Consideró impertinente mirar al hombre dormido, de modo que volvió la vista hacia la ventana y al muro en la orilla opuesta del canal, mientras pensaba en los monos. Recientemente había leído un artículo que trataba de unos experimentos ideados para estudiar el sentido innato de la justicia en una especie de mono que Brunetti no podía recordar. Cuando cada miembro del grupo se acostumbraba a recibir la misma recompensa por la misma acción, los demás monos se enfadaban si uno recibía más que sus iguales. Aunque la causa de su agitación no era más que la diferencia entre un trozo de pepino y un grano de uva, a Brunetti le pareció que reaccionaban de una manera muy humana: la recompensa inmerecida era ofensiva incluso para los que no perdían nada con ella. Añádase a esto la presunción de engaño o robo por parte del ganador del grano de uva, y el sentimiento de agravio se reforzaba. En el caso del
avvocato
Cuccetti, sólo se contaba con la presunción de robo; nada más, aunque había sido recompensado con algo que superaba considerablemente un grano de uva. Había pasado bastante tiempo, sin embargo, y no habría consecuencias legales aun en el caso de que la presunción se confirmara. Aunque se pudiera probar que había robado el grano de uva, no había que devolverlo.
Morandi no se sorprendió por la llegada de un policía: pensaba que la policía debía presentarse por lo que había hecho. ¿Debido al testamento de Madame Reynard? ¿Porque fue a ver a la
signora
Altavilla? ¿Porque trató de razonar contra su tremenda honradez? ¿O porque la agarró por los hombros y trató de hacerla entrar en razón? ¿O la derribó, habiendo visto o no el radiador?

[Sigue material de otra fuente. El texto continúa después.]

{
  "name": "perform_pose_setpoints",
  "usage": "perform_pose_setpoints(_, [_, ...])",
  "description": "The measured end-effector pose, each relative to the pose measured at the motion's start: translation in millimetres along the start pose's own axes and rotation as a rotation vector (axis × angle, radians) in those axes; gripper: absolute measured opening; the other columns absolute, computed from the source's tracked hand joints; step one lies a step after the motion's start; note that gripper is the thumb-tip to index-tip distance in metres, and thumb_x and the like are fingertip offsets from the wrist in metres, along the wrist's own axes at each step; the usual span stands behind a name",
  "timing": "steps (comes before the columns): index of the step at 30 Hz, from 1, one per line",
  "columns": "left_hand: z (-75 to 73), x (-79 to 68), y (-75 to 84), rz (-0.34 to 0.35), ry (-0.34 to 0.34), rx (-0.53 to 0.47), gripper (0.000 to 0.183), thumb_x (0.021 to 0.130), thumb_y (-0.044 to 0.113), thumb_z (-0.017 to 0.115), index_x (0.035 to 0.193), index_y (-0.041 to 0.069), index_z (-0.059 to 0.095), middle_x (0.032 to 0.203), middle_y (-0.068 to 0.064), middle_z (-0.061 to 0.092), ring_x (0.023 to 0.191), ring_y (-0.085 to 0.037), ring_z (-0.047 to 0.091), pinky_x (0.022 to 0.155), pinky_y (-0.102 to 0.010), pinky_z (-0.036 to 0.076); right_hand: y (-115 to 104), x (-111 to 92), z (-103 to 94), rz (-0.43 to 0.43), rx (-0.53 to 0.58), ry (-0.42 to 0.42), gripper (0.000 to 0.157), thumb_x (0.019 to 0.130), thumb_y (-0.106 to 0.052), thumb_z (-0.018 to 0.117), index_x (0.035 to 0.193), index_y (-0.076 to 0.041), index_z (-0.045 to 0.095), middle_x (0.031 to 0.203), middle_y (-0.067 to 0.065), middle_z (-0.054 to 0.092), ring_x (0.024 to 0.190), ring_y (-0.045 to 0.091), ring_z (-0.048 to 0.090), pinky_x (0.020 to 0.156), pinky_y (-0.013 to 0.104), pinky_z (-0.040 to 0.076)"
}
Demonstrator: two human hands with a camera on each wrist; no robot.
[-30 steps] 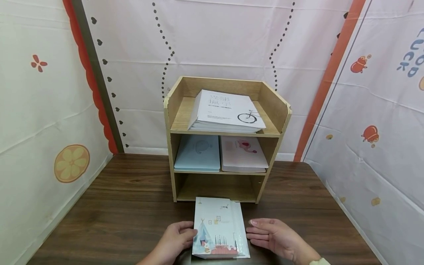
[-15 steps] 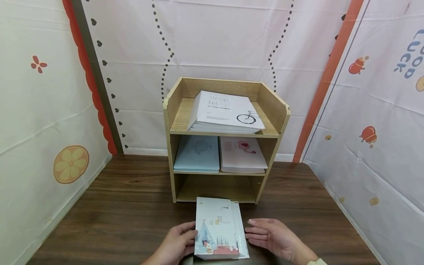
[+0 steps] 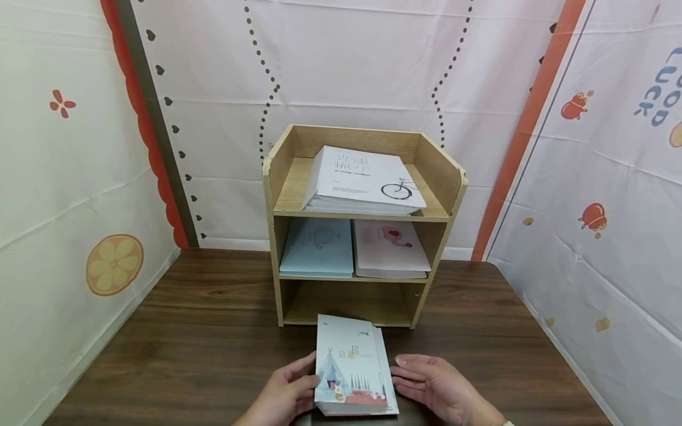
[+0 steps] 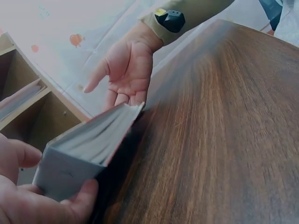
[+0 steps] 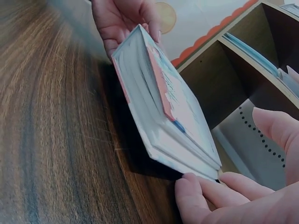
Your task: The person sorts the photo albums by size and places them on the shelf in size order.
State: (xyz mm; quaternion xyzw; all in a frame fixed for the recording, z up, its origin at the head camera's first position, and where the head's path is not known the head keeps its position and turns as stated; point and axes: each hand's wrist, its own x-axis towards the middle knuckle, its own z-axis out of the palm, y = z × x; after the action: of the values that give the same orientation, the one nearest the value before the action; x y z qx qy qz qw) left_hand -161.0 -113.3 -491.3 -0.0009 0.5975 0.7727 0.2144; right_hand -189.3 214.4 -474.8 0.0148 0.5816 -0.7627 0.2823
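Observation:
A thick hardcover book (image 3: 351, 367), white with a blue tent and a red strip on its cover, lies in front of the shelf. My left hand (image 3: 285, 387) grips its spine, thumb on the cover and fingers along the side; the left wrist view shows the spine (image 4: 67, 172) between thumb and fingers. A dark shadow lies under the book in the right wrist view, so it looks slightly raised. At the book's right edge is my right hand (image 3: 439, 384), its fingers extended and the thumb held apart; fingertips (image 5: 189, 182) meet the lower cover's edge.
Behind the book stands a three-level wooden shelf (image 3: 364, 217). On top lie stacked white books (image 3: 367, 177); the middle level bears blue booklets (image 3: 318, 245) and pink booklets (image 3: 391, 245). The brown table (image 3: 213, 331) extends to both sides, with printed cloth walls around.
The book has shifted slightly right, and its exposed right-hand strip looks narrower. My left hand has moved right with it; my right hand has come a little left, closer to the edge.

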Motion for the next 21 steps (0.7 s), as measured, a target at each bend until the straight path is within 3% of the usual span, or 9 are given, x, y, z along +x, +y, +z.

De vez en cuando pulsaban el timbre, y la tolteca iba a abrir la puerta, pero quienes llegaban estaban preocupados por otras cosas y no se molestaban en mirar hacia la habitación. De haberlo hecho, ¿qué hubieran visto? A otro de los residentes en el establecimiento, rendido a causa de las preocupaciones del día. ¿Y era su hijo el que estaba sentado con él?
—¿Qué es lo que desea? —preguntó el anciano con voz mortecina.

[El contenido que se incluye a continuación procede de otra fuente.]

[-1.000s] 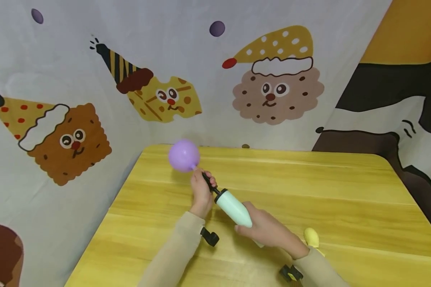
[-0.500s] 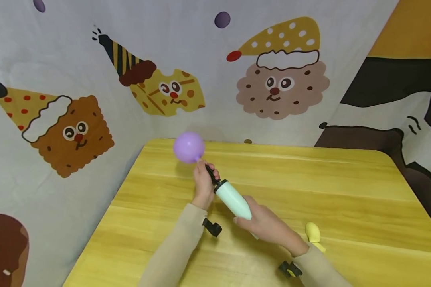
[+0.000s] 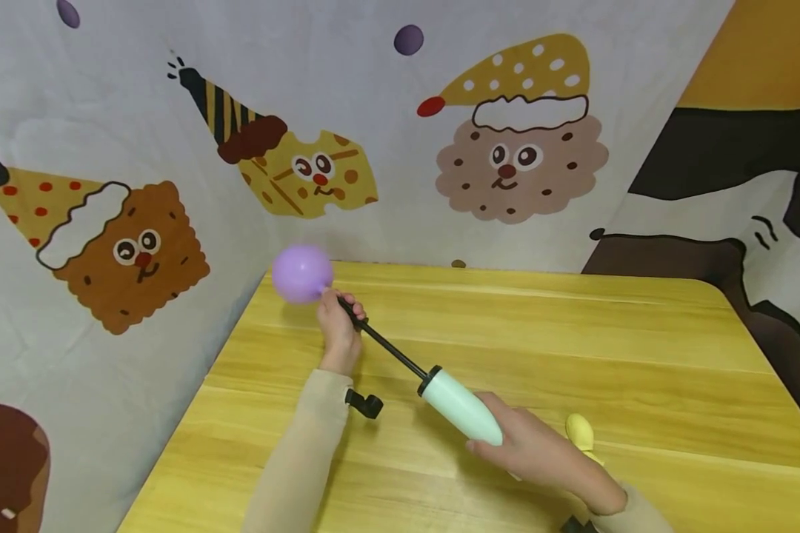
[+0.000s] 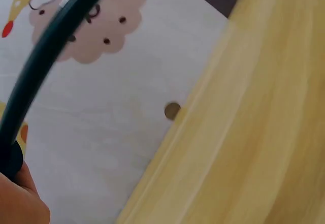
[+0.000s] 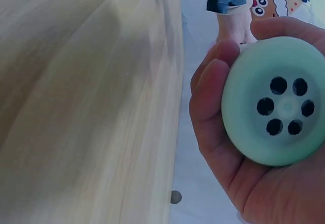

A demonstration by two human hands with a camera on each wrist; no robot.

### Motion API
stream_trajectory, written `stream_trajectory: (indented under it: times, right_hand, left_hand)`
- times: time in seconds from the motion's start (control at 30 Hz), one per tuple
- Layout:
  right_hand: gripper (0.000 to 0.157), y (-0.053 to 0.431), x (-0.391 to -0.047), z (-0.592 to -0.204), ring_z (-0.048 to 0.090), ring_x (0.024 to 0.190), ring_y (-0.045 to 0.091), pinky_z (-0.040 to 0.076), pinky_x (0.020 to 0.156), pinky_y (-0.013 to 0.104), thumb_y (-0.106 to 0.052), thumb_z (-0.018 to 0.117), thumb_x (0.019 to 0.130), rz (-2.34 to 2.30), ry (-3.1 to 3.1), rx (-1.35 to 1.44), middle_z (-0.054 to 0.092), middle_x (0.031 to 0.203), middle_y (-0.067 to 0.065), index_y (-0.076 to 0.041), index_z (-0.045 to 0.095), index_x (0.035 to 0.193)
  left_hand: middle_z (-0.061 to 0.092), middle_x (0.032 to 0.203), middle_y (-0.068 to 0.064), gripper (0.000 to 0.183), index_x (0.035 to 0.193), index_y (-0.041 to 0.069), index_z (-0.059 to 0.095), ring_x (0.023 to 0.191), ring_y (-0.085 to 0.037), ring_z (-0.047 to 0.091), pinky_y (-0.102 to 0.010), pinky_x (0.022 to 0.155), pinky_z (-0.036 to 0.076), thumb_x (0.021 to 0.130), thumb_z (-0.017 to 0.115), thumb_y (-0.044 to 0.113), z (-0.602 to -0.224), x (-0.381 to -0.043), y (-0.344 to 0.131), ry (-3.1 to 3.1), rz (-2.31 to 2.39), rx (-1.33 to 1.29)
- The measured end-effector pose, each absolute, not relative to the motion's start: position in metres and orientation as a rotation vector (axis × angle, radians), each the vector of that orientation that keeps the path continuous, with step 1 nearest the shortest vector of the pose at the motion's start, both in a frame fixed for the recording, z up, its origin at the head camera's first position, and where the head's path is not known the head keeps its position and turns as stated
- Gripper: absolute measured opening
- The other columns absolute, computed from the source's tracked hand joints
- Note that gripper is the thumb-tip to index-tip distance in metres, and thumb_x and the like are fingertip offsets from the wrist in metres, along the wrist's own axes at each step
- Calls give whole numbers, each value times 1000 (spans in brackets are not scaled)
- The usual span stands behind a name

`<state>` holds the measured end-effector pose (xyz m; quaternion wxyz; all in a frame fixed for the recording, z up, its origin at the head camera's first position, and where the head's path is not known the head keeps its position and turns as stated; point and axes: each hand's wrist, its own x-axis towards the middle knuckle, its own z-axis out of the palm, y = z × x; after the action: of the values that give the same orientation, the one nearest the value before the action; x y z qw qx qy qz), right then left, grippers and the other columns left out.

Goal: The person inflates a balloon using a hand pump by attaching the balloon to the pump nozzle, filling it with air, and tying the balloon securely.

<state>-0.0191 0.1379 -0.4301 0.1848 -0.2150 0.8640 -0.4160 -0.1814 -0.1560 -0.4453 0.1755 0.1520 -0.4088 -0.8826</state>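
My left hand (image 3: 339,329) grips the black nozzle end of a balloon pump, at the neck of an inflated purple balloon (image 3: 302,274). Around the mint green body of the balloon pump (image 3: 463,407) curl the fingers of my right hand (image 3: 533,448). A long stretch of black rod (image 3: 395,350) shows between the two hands. In the right wrist view the pump's round end (image 5: 287,107), with several dark holes, sits in the palm. Only part of the left hand (image 4: 20,203) and the dark rod (image 4: 45,51) appear in the left wrist view.
A yellow balloon (image 3: 579,431) lies on the wooden table (image 3: 607,348), partly behind the right forearm. Behind the table hangs a white cloth (image 3: 387,148) printed with cartoon food. Black wrist cameras (image 3: 365,403) are strapped on.
Both hands have drawn apart: the left went left with the purple balloon, the right went right and down with the pump body. The rod between them, mostly hidden before, is now exposed.
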Motion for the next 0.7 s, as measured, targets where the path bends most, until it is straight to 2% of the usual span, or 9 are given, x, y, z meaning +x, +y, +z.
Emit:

Brunetti miró a Morandi y vio que estaba completamente despierto y que tenía la llave en una mano. La frotó entre el pulgar y el índice, como si fuera una moneda y comprobara si era o no falsa.
—Me gustaría que me hablara de la llave.
—O sea, que la tenía ella —dijo Morandi con tranquila resignación.
—Sí.
El anciano sacudió la cabeza con un gesto de evidente contrariedad.
—Estaba seguro de que la tenía, pero me dijo que no estaba allí.
—Y no estaba.
—¿Qué?
—Se la había dado a otra persona.
—¿A su hijo?
—A una amiga.
—Oh —exclamó Morandi, resignado, y luego añadió—: Debió habérmela dado.
—¿Usted se la pidió?
—Desde luego. Por eso fui allí, para recuperarla.
—¿Pero?
—Pero no quiso dármela. Dijo que sabía lo que era y que no era justo que yo la tuviera, ni que los tuviera.
—Comprendo. ¿Se lo dijo a ella la
signora
Sartori?
Al anciano le sobrevino un estremecimiento como los que Brunetti había visto en los perros. Empezó por la cabeza y, gradualmente, afectó a los hombros y los brazos. Otros dos mechones de pelo se desprendieron de la cabeza y cayeron sobre la solapa de la americana. Brunetti no supo si trataba de sacudirse la pregunta que le había formulado o la respuesta a ella. Dejó de moverse, pero siguió sin hablar.